- [RECORDS]:
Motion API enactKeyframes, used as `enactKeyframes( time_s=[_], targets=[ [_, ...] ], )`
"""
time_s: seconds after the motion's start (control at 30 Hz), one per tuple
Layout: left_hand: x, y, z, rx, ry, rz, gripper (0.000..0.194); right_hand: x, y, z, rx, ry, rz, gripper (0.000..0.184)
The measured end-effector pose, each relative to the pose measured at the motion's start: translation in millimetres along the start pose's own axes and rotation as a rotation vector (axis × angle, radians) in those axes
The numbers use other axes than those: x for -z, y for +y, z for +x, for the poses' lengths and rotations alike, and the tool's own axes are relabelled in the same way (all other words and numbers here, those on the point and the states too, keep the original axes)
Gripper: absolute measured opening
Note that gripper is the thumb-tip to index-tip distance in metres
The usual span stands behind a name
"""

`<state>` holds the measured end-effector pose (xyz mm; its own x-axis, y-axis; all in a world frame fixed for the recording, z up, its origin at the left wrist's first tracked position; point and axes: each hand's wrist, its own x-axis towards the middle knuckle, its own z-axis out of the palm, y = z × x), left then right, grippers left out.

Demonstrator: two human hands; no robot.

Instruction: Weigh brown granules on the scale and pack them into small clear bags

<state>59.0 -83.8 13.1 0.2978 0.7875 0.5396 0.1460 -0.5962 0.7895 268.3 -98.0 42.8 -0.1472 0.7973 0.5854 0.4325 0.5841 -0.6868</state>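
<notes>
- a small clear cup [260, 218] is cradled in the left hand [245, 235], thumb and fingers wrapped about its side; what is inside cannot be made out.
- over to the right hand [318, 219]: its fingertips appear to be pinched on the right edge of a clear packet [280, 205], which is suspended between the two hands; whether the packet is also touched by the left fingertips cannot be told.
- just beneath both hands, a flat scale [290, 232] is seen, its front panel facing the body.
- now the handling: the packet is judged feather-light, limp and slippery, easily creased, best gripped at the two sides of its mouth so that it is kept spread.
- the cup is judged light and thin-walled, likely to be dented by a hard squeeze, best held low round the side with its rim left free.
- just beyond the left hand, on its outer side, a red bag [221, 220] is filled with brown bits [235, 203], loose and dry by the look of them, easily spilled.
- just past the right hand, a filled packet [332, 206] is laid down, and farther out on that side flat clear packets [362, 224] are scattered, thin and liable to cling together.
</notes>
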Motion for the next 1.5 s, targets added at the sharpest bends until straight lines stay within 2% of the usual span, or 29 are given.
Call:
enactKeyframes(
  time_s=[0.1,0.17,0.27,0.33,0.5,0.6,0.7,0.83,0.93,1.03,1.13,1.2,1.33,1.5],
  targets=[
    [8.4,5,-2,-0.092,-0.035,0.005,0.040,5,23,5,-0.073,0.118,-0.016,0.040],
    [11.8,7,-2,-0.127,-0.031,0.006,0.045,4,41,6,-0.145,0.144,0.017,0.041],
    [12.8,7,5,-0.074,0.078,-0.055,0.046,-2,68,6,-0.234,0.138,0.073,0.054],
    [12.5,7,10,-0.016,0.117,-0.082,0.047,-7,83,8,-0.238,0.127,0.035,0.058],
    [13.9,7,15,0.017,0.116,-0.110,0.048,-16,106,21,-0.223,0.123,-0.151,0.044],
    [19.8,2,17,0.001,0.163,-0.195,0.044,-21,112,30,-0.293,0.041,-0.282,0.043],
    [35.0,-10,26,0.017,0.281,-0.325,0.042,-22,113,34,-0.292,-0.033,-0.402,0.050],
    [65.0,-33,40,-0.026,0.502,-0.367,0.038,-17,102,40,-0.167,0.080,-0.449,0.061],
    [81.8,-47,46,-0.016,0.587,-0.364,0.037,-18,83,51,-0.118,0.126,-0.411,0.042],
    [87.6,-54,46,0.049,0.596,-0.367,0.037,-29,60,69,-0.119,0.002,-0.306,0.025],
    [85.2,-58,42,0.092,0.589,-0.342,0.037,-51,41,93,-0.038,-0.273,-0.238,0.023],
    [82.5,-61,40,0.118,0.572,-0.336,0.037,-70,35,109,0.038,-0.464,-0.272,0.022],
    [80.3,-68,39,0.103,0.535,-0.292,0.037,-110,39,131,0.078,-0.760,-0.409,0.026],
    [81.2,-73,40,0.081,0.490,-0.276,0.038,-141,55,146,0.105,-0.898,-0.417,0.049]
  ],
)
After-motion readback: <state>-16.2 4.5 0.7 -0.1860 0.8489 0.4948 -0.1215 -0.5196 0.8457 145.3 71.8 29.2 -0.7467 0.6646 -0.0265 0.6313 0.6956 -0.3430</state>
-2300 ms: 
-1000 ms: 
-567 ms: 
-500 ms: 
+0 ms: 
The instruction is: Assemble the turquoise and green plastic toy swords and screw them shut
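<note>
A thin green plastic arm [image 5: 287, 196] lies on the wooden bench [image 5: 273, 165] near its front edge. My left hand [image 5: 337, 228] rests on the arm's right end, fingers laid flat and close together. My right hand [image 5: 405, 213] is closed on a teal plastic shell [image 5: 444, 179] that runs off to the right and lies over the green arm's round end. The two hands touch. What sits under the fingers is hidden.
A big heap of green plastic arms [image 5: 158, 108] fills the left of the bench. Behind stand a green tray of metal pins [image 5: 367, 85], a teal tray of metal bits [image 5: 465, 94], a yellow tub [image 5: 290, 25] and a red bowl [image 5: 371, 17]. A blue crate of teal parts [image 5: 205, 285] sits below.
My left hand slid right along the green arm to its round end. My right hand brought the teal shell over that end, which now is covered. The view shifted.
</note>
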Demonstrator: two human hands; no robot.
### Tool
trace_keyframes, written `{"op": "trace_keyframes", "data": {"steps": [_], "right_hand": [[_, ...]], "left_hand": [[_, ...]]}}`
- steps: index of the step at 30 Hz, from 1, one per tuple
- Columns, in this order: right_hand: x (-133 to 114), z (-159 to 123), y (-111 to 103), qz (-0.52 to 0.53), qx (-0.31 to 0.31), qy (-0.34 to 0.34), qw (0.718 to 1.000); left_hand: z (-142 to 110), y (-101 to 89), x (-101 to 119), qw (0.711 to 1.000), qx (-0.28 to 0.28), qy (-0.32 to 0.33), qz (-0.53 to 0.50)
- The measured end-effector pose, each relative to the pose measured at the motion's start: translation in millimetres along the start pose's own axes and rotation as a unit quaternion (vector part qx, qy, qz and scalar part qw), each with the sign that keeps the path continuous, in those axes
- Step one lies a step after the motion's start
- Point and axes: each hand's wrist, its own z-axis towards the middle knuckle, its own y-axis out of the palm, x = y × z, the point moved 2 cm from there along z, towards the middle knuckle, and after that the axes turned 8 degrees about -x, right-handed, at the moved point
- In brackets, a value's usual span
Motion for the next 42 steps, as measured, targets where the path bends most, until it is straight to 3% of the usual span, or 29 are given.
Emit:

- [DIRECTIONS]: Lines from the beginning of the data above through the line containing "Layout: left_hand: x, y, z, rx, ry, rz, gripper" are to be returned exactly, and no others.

- [WRITTEN SOLUTION]:
Motion API enactKeyframes, used as `enactKeyframes( time_s=[_], targets=[ [_, ...] ], )`
"""
time_s: seconds after the motion's start (control at 30 Hz), one per tuple
Layout: left_hand: x, y, z, rx, ry, rz, gripper (0.000..0.194); right_hand: x, y, z, rx, ry, rz, gripper (0.000..0.184)

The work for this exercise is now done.